How to Replace a Porcelain Floor Tile Part 2
(This is Part 2 of a 2-part series. To return to Part 1, click here.)
At this point, you should have the damaged porcelain floor tile removed from the floor. You are now ready to proceed with replacing the damaged tile with a new one. Here are the basics of how to finish the process of replacing a porcelain floor tile.
Step 1--Apply Adhesive
In order to install the new tile, you will need to apply adhesive to the back of it. You should know that you have options when it comes to what type of adhesive you can use for this project. Some people prefer to use a thin-set that comes in powder form in large bags. Others prefer to use mastic that is already mixed up in buckets. Both options will stick the tile to the floor, and in both cases, you should wear gloves to protect your skin and when using powder from thin-set, you should also add the wear safety glasses and particle masks to protect your eyes and lungs.

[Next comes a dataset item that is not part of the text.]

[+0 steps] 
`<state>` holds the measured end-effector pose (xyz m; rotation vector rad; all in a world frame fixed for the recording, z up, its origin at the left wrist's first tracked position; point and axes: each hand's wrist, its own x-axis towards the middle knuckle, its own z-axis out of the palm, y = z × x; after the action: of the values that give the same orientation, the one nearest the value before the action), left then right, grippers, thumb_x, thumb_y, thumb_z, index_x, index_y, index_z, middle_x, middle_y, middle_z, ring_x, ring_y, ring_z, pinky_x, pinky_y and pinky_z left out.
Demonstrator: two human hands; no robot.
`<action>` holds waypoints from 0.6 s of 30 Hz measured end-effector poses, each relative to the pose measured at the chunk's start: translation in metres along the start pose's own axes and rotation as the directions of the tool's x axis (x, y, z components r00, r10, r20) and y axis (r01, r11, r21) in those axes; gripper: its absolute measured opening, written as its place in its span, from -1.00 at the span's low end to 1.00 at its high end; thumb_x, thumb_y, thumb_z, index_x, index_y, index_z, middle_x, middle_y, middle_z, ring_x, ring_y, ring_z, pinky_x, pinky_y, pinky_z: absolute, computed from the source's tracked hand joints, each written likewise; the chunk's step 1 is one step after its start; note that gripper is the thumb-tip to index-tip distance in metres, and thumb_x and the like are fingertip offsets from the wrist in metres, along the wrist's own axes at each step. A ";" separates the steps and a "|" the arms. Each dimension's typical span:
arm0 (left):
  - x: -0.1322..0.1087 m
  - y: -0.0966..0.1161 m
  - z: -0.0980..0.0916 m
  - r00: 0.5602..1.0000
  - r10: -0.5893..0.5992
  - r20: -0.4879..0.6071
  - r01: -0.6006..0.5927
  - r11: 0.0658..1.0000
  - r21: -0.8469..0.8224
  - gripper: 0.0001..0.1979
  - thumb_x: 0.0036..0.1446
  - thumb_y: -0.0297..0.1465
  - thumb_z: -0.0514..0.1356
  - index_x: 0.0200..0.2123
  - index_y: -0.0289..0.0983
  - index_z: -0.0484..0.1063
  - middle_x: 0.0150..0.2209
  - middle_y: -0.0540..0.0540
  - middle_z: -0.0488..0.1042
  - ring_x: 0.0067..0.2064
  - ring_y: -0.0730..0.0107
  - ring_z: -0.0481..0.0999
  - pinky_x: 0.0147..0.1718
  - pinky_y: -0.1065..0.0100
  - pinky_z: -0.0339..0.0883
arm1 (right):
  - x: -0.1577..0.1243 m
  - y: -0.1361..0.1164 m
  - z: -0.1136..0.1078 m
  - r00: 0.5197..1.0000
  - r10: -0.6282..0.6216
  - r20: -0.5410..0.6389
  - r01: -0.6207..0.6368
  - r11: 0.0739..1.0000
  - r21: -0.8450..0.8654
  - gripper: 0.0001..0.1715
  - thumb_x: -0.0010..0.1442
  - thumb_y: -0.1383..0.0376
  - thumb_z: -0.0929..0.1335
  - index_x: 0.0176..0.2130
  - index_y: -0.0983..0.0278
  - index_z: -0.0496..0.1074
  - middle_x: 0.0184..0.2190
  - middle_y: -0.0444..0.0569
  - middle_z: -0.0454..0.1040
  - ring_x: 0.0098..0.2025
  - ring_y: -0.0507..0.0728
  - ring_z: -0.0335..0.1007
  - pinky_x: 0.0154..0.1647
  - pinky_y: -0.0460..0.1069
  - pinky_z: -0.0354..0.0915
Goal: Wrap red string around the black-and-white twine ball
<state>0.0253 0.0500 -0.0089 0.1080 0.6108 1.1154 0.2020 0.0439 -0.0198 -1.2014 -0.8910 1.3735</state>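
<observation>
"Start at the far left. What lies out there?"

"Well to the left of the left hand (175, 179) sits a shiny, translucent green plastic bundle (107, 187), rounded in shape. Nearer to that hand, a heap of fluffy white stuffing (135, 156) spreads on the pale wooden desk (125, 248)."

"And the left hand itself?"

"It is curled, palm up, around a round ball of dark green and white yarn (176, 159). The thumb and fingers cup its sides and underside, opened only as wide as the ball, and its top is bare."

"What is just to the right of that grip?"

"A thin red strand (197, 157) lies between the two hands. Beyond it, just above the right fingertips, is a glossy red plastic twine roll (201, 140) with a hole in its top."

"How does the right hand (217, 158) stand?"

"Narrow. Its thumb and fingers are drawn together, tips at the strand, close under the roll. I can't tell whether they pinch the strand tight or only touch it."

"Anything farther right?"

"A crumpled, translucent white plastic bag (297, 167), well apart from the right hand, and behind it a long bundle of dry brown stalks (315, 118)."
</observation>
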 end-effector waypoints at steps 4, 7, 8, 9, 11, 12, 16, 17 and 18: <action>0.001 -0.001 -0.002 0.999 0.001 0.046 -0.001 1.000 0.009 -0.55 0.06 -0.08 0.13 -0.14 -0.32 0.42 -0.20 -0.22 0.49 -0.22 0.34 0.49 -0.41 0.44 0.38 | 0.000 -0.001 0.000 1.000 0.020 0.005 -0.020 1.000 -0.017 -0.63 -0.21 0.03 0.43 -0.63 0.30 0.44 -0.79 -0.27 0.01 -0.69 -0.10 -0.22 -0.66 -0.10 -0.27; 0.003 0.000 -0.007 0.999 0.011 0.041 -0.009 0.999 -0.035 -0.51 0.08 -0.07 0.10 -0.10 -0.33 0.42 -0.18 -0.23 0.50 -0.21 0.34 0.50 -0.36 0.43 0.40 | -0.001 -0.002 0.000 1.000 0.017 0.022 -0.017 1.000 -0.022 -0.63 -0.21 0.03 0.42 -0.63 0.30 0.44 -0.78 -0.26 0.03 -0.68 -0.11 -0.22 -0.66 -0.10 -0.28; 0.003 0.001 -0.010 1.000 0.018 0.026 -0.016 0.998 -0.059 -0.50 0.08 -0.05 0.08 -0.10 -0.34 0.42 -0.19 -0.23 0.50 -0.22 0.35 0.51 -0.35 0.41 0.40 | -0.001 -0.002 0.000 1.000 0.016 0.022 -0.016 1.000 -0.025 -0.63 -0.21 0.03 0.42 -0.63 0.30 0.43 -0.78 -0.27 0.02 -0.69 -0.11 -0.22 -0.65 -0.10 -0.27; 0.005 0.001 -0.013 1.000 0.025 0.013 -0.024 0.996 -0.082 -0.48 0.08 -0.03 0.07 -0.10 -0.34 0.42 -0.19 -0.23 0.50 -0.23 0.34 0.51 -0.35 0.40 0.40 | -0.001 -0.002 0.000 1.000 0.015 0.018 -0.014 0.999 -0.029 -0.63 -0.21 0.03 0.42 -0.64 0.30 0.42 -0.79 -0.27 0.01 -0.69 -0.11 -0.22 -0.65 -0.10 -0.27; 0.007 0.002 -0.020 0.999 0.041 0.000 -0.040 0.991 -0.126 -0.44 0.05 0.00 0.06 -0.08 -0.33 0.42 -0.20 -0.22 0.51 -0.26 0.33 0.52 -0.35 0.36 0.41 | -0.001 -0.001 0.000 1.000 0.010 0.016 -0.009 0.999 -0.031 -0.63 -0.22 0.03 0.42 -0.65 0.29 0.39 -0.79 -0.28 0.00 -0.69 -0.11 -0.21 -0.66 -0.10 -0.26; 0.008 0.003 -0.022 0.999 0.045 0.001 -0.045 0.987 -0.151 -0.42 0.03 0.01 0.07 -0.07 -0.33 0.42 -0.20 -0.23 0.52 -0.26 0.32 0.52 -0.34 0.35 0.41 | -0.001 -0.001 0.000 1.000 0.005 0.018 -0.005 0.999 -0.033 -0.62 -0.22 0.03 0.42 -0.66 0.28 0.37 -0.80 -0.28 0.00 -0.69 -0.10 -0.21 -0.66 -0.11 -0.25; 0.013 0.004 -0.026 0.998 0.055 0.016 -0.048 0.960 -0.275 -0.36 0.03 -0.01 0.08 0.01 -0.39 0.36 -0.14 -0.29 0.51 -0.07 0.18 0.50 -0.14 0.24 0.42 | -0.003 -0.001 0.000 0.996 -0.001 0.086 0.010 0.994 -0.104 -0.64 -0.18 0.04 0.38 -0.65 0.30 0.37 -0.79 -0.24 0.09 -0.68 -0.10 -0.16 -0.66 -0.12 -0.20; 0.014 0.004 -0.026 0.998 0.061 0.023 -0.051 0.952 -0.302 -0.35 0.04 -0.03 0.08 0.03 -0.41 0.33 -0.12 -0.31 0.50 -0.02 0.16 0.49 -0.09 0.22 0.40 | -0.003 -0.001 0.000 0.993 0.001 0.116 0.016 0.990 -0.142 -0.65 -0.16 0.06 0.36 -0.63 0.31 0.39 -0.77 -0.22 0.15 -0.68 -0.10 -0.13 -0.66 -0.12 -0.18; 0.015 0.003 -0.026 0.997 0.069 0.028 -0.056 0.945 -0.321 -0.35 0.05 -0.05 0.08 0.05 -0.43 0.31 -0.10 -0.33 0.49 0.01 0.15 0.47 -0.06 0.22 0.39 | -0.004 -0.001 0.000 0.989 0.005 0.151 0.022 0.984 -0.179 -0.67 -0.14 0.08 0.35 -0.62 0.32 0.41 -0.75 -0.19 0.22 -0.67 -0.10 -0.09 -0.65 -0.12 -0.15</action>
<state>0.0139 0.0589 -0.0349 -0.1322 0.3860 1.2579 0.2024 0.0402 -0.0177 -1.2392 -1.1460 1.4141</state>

In most cases, your job will be easier if you use mastic. For one thing, you do not need to use a large bag of thin-set for only one tile. Mastic usually comes in smaller buckets and is perfect for this size of a job. In addition to that, it is already mixed and you will not have to worry about adding the wrong amount of water. Apply an even coat of adhesive over the underside of the tile and to the full area of the floor where the tile goes, making grooves in the adhesive with the notches provided on your trowel , making sure to remove all the excess. You should now have some straight grooves in the adhesive and there shouldn't be any gaps in the adhesive that could potentially cause the tile to break when pressing it down onto the floor or later on, when walking on it.
Step 2--Install the Tile
Now that you have properly coated the vacant area of the floor and the underside of the tile with adhesive, you can insert the tile into the empty space of your tiled floor holding it by its edges and being careful not to get any adhesive on anything else around it. Making sure to center your tile inside its space, apply a gradual pressure on the tile to set it firmly into place while checking to maintain an even grout gap all around between the next 4 tiles around it, and cleaning up the excess adhesive getting squeezed out. You'll have to be careful during this process so that you do not break the new tile by pushing it down with sudden or uneven pressure throughout the surface.
Although a tile is usually set level into the thin-set or mastic, more importance should be given at each of the 4 edges of the tile so the surface comes out even at the same level as the tile next to it so you don't feel a dip or a bump in the finished floor. You may need to press down harder into some areas of the tile in order to even out the surfaces. After you have installed the tile, let it sit overnight before moving on with the process.
You can then apply the grout to the grout joints around the tile. Take a grout float or trowel and use it to apply the grout. Fill up the joints with grout and try to get the excess grout off with your trowel.
Step 4--Clean Up
Take a bucket of water and a sponge and use them to clean the tile. You will be able to remove extra grout that is on top of the tile as well as smooth out the grout joints.